Stored dataset items:
++++++++++

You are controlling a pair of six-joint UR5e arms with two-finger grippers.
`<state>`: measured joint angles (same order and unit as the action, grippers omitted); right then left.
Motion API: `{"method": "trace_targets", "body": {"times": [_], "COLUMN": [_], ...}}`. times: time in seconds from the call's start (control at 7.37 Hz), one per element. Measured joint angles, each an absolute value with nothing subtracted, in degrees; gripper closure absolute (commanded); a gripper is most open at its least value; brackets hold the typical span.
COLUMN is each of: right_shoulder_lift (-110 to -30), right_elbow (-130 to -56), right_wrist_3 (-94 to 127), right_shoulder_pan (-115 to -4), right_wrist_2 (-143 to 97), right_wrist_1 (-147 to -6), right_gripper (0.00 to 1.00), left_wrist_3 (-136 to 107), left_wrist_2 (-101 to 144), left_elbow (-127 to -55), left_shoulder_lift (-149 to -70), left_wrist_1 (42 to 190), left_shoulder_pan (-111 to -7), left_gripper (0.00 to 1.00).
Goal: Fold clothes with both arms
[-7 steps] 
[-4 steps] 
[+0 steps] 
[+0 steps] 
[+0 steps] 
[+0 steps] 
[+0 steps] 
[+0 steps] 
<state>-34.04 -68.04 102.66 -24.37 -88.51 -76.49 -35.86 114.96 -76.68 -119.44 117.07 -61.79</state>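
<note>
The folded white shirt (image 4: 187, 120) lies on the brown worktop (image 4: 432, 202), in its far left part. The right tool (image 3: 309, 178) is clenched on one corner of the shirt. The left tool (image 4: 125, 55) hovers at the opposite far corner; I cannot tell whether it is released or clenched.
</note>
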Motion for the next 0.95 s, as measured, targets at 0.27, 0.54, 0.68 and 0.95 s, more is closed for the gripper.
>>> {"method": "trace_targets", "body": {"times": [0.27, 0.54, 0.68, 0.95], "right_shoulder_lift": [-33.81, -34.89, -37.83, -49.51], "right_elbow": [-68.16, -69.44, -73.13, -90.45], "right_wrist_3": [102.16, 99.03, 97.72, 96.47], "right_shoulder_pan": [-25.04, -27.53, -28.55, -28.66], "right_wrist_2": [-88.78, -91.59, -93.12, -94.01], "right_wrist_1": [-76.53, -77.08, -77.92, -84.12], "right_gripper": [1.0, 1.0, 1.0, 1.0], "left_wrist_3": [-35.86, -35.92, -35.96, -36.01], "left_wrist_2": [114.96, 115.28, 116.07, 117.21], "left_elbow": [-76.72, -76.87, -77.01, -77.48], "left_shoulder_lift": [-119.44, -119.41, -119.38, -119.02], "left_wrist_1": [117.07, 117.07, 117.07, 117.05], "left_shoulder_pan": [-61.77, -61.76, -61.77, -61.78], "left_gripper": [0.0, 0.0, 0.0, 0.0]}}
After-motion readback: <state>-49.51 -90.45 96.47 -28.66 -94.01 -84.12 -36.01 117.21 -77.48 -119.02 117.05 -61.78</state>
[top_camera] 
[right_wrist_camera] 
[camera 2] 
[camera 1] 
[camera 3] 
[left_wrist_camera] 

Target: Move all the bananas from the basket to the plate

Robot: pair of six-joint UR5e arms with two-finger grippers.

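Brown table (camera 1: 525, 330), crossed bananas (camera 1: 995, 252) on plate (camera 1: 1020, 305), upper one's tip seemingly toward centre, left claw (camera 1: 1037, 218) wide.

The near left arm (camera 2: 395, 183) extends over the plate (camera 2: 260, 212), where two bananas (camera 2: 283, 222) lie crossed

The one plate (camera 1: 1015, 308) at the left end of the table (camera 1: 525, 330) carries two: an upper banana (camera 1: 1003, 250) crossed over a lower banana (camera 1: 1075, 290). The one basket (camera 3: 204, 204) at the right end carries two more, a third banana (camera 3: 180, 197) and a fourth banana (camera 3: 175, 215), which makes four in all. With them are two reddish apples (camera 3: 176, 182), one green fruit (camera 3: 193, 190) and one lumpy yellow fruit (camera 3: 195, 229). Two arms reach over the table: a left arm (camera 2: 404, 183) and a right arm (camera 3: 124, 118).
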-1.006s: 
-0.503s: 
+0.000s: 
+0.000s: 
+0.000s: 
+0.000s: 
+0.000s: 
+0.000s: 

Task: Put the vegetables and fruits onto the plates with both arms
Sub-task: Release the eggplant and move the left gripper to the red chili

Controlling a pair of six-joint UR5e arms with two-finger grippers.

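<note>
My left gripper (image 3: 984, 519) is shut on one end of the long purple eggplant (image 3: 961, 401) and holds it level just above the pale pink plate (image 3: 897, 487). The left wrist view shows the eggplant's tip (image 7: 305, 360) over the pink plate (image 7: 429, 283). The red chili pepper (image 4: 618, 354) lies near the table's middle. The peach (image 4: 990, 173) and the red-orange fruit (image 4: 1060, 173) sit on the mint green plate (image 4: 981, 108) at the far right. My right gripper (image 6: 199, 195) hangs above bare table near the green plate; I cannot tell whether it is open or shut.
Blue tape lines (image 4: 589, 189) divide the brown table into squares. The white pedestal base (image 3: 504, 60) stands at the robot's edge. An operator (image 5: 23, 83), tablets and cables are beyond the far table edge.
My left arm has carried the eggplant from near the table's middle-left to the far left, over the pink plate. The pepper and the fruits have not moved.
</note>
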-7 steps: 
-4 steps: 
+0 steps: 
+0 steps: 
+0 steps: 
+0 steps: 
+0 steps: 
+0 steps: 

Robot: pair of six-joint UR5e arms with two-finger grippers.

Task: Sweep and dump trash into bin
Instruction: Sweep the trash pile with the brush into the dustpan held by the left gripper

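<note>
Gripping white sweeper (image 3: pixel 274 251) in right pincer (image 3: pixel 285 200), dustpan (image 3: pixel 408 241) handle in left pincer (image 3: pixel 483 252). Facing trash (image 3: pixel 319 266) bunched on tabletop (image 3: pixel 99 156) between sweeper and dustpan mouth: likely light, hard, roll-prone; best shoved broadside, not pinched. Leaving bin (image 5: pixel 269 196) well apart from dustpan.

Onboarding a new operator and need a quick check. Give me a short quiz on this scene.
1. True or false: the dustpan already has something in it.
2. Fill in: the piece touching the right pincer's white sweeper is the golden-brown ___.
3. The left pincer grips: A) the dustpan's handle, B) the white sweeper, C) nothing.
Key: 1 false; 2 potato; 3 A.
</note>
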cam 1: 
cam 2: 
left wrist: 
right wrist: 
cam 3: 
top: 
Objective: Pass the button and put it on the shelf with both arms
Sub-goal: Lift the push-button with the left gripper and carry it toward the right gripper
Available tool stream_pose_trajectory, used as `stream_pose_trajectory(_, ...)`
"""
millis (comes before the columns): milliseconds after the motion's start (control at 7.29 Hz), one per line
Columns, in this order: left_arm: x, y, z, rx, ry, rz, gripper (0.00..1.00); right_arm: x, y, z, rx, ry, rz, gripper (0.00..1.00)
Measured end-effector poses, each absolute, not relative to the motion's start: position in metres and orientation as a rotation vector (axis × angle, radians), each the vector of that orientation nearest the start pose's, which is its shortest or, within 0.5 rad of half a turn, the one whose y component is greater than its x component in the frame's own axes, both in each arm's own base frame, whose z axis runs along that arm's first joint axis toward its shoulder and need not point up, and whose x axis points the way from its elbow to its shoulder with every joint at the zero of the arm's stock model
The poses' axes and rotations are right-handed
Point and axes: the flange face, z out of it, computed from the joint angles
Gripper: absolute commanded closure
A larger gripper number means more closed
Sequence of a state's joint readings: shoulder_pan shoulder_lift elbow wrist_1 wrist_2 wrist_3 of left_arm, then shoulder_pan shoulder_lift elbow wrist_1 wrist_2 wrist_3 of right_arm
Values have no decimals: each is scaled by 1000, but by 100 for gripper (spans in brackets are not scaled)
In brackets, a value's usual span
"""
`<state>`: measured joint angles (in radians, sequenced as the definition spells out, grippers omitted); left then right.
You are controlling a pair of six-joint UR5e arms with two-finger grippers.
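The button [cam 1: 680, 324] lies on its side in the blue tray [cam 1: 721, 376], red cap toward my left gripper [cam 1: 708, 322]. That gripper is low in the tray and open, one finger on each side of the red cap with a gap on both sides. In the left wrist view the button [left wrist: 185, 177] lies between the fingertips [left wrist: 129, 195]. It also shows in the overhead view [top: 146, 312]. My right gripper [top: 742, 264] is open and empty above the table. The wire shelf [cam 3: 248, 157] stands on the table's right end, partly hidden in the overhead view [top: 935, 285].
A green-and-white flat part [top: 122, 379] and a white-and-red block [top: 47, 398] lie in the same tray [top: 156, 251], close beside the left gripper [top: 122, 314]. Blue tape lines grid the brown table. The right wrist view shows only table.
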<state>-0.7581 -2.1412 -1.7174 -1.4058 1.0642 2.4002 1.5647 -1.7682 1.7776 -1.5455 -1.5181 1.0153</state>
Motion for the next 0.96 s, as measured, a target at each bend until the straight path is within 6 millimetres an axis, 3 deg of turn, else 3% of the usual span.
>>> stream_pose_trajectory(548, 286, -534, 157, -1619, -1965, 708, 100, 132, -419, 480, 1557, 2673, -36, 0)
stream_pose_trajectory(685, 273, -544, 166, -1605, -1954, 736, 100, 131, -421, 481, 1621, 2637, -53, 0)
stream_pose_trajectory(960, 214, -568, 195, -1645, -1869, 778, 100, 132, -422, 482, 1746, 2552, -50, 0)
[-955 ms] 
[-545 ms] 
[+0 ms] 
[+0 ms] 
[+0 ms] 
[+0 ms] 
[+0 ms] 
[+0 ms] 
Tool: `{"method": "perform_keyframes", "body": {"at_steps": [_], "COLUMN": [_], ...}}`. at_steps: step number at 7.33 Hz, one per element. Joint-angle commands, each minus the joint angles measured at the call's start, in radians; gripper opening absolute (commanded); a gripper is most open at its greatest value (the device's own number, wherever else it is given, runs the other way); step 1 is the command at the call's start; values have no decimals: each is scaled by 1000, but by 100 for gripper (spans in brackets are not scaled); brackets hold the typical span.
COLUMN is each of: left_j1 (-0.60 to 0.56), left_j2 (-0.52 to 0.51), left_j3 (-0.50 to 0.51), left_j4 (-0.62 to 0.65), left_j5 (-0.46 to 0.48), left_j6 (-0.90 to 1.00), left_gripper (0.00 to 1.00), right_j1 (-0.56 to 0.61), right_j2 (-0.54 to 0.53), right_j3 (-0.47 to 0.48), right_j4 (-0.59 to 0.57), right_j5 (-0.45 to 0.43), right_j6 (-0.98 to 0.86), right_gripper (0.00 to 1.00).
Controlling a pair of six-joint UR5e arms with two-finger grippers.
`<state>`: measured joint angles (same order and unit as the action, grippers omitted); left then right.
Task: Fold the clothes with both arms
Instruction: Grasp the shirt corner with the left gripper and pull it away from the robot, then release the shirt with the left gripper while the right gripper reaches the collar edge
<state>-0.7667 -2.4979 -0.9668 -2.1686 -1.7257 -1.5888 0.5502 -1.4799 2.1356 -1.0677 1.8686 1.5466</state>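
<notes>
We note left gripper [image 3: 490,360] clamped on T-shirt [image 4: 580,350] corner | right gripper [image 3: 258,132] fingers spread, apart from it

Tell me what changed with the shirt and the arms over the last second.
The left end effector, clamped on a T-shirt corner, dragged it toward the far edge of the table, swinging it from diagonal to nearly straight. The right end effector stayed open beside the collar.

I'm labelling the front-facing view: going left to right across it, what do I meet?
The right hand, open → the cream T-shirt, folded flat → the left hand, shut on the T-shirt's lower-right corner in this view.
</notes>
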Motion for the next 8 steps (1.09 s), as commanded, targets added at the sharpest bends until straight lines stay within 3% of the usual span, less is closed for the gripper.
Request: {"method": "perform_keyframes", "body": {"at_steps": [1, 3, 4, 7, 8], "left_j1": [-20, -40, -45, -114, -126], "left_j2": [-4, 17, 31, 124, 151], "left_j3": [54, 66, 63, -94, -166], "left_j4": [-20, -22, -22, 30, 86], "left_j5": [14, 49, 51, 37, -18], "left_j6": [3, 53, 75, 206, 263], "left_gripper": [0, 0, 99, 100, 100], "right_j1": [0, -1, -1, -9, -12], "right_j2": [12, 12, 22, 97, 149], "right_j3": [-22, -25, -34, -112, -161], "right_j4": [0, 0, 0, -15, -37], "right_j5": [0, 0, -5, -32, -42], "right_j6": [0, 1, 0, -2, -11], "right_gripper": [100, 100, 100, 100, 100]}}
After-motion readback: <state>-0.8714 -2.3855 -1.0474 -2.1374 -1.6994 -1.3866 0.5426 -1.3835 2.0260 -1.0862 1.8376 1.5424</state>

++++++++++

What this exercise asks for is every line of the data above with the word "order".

ANSWER TO THIS TASK:
`<state>`: measured joint angles (same order and unit as the action, grippers omitted); right then left.
Columns, in this order: left_arm: x, y, z, rx, ry, rz, gripper (0.00..1.00); right_arm: x, y, z, rx, ry, rz, gripper (0.00..1.00)
`<state>`: measured joint angles (same order and unit as the action, grippers omitted); left then right.

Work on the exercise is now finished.